# Available data
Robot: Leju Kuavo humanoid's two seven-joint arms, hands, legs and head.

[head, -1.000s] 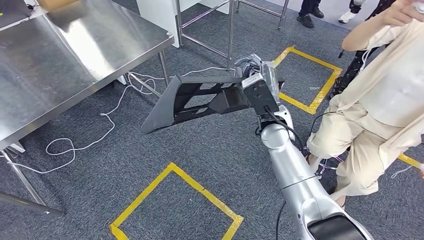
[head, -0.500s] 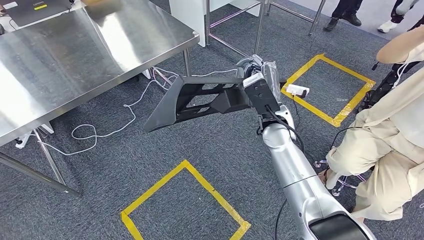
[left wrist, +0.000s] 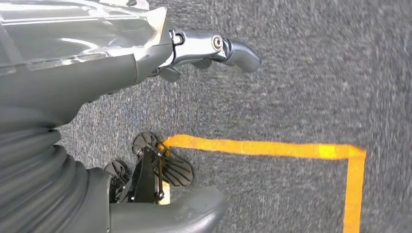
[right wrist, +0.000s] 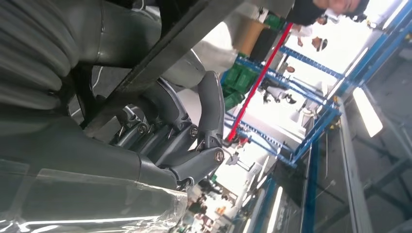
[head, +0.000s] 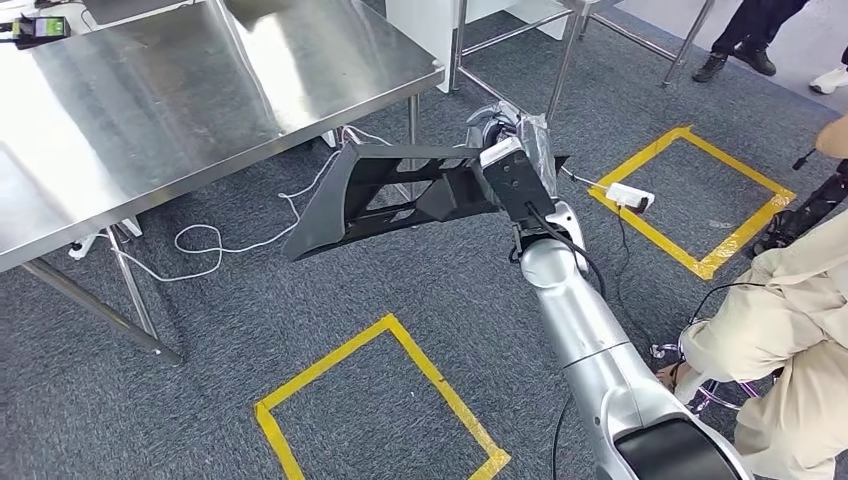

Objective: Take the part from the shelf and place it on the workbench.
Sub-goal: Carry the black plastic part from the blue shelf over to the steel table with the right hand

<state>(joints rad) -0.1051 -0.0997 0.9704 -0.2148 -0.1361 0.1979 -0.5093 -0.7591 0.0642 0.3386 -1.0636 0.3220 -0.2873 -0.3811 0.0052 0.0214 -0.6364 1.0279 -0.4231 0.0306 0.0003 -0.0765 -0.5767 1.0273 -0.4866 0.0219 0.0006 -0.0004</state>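
One black part (head: 385,195), one steel workbench (head: 150,110), two yellow tape squares (head: 375,400) on the carpet, one white power strip (head: 628,196), one seated person (head: 790,340).

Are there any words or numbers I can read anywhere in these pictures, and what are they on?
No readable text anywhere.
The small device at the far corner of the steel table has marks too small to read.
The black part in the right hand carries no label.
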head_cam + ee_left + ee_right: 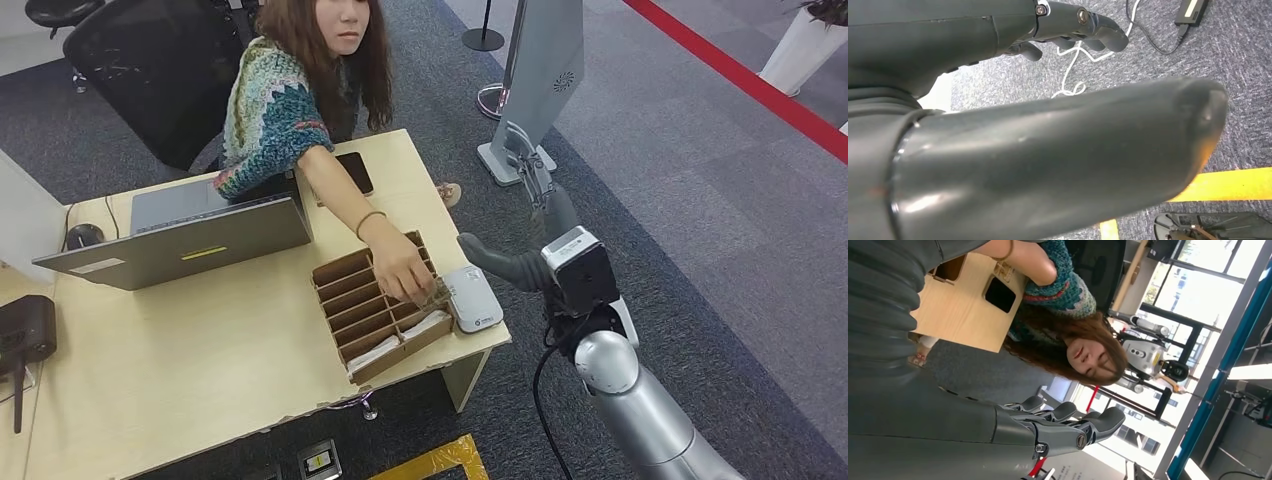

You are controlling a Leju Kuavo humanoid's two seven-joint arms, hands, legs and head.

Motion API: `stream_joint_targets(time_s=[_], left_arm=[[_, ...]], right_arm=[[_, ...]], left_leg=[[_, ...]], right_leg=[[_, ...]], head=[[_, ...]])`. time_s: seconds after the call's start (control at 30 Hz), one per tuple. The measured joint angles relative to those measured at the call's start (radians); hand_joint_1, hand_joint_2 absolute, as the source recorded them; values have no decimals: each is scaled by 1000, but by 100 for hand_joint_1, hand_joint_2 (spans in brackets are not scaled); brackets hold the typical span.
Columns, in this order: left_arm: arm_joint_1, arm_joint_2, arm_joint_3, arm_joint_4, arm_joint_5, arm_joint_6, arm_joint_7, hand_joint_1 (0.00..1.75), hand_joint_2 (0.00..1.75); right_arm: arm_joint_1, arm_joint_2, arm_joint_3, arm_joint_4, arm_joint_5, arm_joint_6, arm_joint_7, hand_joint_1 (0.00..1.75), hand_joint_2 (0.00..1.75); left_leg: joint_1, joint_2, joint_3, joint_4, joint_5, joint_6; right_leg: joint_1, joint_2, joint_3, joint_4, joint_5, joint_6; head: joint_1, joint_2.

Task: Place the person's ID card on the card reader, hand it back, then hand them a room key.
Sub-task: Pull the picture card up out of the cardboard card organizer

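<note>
Writing is too small to read anywhere: the white card reader (473,297) carries a small blue mark near its corner and the grey laptop (190,240) has a yellow sticker and a pale label on its lid, none of them legible.

The right hand (505,262) hovers just off the bench edge beside the card reader, its silver arm rising from below and bending at the wrist so that the grey thumb points toward the reader. In the right wrist view the dark fingers (1068,422) stretch out side by side, slightly curled, with nothing between them; the hand is empty and spread. The left hand (1068,30) hangs down over grey carpet, its fingers loosely extended and holding nothing, with a white cable (1075,65) lying on the floor beyond them.

The card reader is a flat white rounded box lying at the corner of the light wooden bench (200,370). Touching its side is a brown cardboard tray with slotted compartments (375,305); white cards (385,347) stand in the slots at the end of the tray farthest from the person. A person in a multicoloured knitted sweater (275,110) sits behind the bench and reaches a hand (400,272) into the tray, next to the reader. Whether that hand holds the ID card cannot be told. A dark phone (355,172) lies beyond the tray, near the person.
</note>
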Motion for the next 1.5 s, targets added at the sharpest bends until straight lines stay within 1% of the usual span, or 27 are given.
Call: stream_joint_targets(time_s=[0.4, 1.5], left_arm=[[-1, 0, 0, 0, 4, 9, 0, 0, 0], [4, -5, 0, 0, 9, 10, -1, 0, 0]], right_arm=[[-3, 2, -3, -8, -32, 9, -5, 0, 175], [-6, -1, -3, -10, -30, -7, -3, 0, 175]], left_leg=[[0, 0, 0, 0, 0, 0], [0, 0, 0, 0, 0, 0]], right_leg=[[0, 0, 0, 0, 0, 0], [0, 0, 0, 0, 0, 0]], head=[[0, 0], [0, 0]])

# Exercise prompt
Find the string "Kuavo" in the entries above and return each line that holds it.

# Task output
Robot: Leju Kuavo humanoid's two seven-joint arms, hands, legs and head.
You are controlling a Leju Kuavo humanoid's two seven-joint arms, hands, legs and head.

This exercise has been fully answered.